Vor wenigen Wochen erst im Laden entdeckt, der sogenannte Zufall, und trotz der spärlichen Angaben auf den Covern mit einiger Erwartung nach Hause getragen. In den sehr, sehr überschaubaren Möglichkeiten, die ich mir außerhalb von Klassik und Jazz biete, waren Tindersticks, nun gut, nicht unwichtig.
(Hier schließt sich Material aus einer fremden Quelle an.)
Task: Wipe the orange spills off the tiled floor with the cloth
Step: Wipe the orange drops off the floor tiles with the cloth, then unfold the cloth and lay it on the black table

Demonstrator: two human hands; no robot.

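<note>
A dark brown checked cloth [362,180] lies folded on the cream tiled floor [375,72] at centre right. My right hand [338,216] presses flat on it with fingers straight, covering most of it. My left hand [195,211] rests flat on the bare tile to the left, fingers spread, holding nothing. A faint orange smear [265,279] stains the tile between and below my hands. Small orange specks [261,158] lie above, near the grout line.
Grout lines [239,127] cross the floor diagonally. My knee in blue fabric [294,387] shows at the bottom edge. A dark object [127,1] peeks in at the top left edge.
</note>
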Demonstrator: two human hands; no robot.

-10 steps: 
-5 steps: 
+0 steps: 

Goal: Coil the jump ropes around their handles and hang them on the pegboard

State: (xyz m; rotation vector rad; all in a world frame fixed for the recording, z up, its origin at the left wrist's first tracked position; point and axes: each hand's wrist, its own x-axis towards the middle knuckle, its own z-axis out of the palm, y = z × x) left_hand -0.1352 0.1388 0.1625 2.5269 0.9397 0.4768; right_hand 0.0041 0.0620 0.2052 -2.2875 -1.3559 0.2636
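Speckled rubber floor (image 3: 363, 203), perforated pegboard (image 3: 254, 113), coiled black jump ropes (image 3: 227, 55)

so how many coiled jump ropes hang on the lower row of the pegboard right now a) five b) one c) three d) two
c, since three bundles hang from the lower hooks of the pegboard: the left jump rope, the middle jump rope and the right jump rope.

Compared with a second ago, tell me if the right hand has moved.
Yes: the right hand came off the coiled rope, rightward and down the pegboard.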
Bevor ich „Ypres“ dann heute endlich aufgelegt habe, stellte sich schon eine Überlegung ein, die in der von @neiliebly zitierten Rezension (danke!) angetippt wurde, mit allerdings sehr einfachen Worten, weil sie auf alles und jedes passen: Auch wenn man die Bilder nicht vor sich habe, stellen sich eigene ein. Ich will aber, kurz und schroff gesagt, keine eigenen, und hoffe, dass das nicht missverständlich ist, als ob Blindheit gut wäre, im Gegenteil; ich will diese Bilder, die Tindersticks, und das Orchester, mit „Ypres“ meinen. Also holte ich den Band von Holzer hervor, zum Great War und den „Letzten Tagen der Menschheit“ von Karl Kraus. Mit diesen Bildern und der – wie oft konnte man das jetzt schon vermutlich von Anbeginn der Zeit bis heute erkennen – wirkungslosen Aufdeckung der Sprachinfamie, die so groß ist, weil sie sich selbst nie erkennt, sondern ihr eigenes Antidot ist; damit, dachte ich hinterher, kann ich nachvollziehen, warum Tindersticks kaum eine Erhebung in der Musik (ich meine das schlicht von den Noten her) zulassen, nicht ganz die Hoffnung aufgeben, also etwas zwischen Morton Feldman und Gabriel Fauré, und dann doch auf dem Nicht-Vergessen insistieren. Demnach im Booklet: „The music in the museum itself loops seamlessly all day, everyday.“

Es ist Musik, so ist sie gedacht, für das Gehen durch die Räume des Museums. „Schwere Kost“ – der Tod, das Schlachten, ist geläufig bei dem, was die Menschen einander antun – fällt mir dabei nicht ein, die Musik ist so, wie sie konnte, und sehr viel. Ein Requiem ist sie nicht. Aber Aufruf zu einem Gedenken, das über einen Wochenendausflug hinausgeht.